Effectively, the two composts were more stable and mineralized slowly. This property allows the gradual release of plant nutrients and more sustainable C sequestration in the soil. Therefore, compost helps to achieve a double objective, agronomic and environmental.

Thus, in the short term, organic amendments can cause temporary disturbances of soil proprieties, but C and N balances of the treated soil were then quickly recovered.

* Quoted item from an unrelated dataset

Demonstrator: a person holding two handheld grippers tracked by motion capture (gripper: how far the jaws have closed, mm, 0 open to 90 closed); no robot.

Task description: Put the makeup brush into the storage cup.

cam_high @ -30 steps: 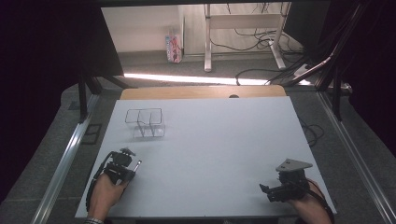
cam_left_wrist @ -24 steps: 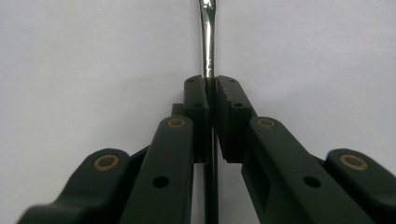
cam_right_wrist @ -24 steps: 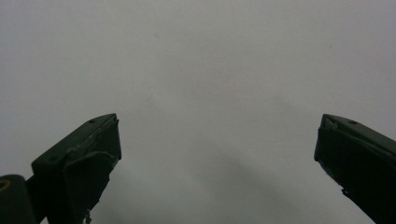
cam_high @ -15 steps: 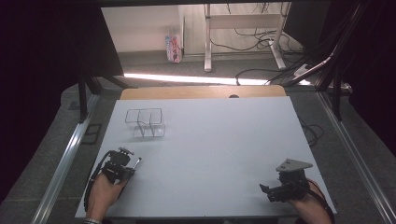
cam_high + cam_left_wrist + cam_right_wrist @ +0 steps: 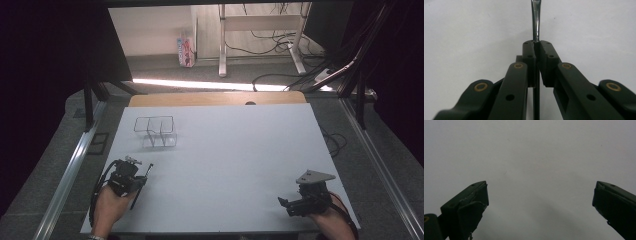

Hence, this alternative path may improve the sustainable SOC gain of arable soil in arid regions, increasing soil C sequestration and soil fertility through the addition of stable EOM. However, the ordinary amendments used by farmers, such as manure, had low efficacy. The use of composts in agricultural lands should be favored over fresh animal and vegetable residues.

Acknowledgements

This work was carried out in the Olive Tree Institute. The facilities and services of the Olive Institute are gratefully acknowledged. The study was performed within the frame of the GEET and APOQP laboratories. It was supported by the Ministry of Agriculture and Water Resources and the Ministry of Higher Education and Scientific Research. Special acknowledgments are extended to Mr. Nabil Soua and Mrs. Mouna Khlifi for their technical help and advice. The authors acknowledge Anne Lise Haenni for her help in improving the quality of this paper.

Disclosure statement

No potential conflict of interest was reported by the authors.